Normative data for the Fototest from neurological patients with no cognitive impairment. / Valores normativos del Fototest en pacientes neurológicos sin deterioro cognitivo.

OBJECTIVES: To contribute normative data for the Fototest from neurological patients with no cognitive impairment, including disaggregated data on each domain of the test (naming, free recall, total recall, and naming fluency). MATERIAL AND METHODS: We performed a cross-sectional study in which neurological patients with no cognitive impairment were tested with the Fototest; we recorded total and domain scores. We performed a descriptive study of the total and domain scores, with data disaggregated by sex, age (over/under 65 years), and level of education (primary education completed/not completed; further study completed).
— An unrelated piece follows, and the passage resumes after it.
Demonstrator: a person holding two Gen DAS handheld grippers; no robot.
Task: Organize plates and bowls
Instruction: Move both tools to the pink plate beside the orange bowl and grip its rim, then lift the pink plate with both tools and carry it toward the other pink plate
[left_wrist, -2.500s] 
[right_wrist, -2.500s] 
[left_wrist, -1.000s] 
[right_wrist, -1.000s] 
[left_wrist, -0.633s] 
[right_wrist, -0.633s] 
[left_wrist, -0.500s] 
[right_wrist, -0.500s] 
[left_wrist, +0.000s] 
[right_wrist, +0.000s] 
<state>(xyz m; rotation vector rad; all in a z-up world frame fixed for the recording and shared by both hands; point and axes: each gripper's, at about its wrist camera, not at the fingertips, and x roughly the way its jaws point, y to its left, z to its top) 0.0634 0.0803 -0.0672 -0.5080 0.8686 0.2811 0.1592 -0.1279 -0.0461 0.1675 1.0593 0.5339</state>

RESULTS: We included a sample of 1,055 patients, who were mainly women (57.1%), aged over 65 (60.6%), and had a low level of education (38.6% had not completed primary education). Sex, age, and level of education influence total Fototest score (34.6 ± 5.3; P10: 28; P5: 27) and naming (5,9±0,3; 6; 5), free recall (8.5 ± 2.2; 6; 4), total recall (10.0 ± 1.5; 8; 7), and naming fluency scores (18.7 ± 4.9; 13; 12). For total score, the multivariate analysis revealed values of 1.5 ± 0.3 (ß ± SE) for sex (female), -2.4 ± 0.3 for age (> 65), and -1.6 ± 0.4 and 3.3 ± 0.4 for incomplete primary education and completed post-primary education, respectively (completed primary study was used as a reference). CONCLUSION: We provide normative data for total and domain Fototest results for each of the groups defined according to sex, age, and level of education. We also provide a percentile distribution of scores. We hope that these normative data will translate into increases in efficiency in Fototest administration in the clinical setting.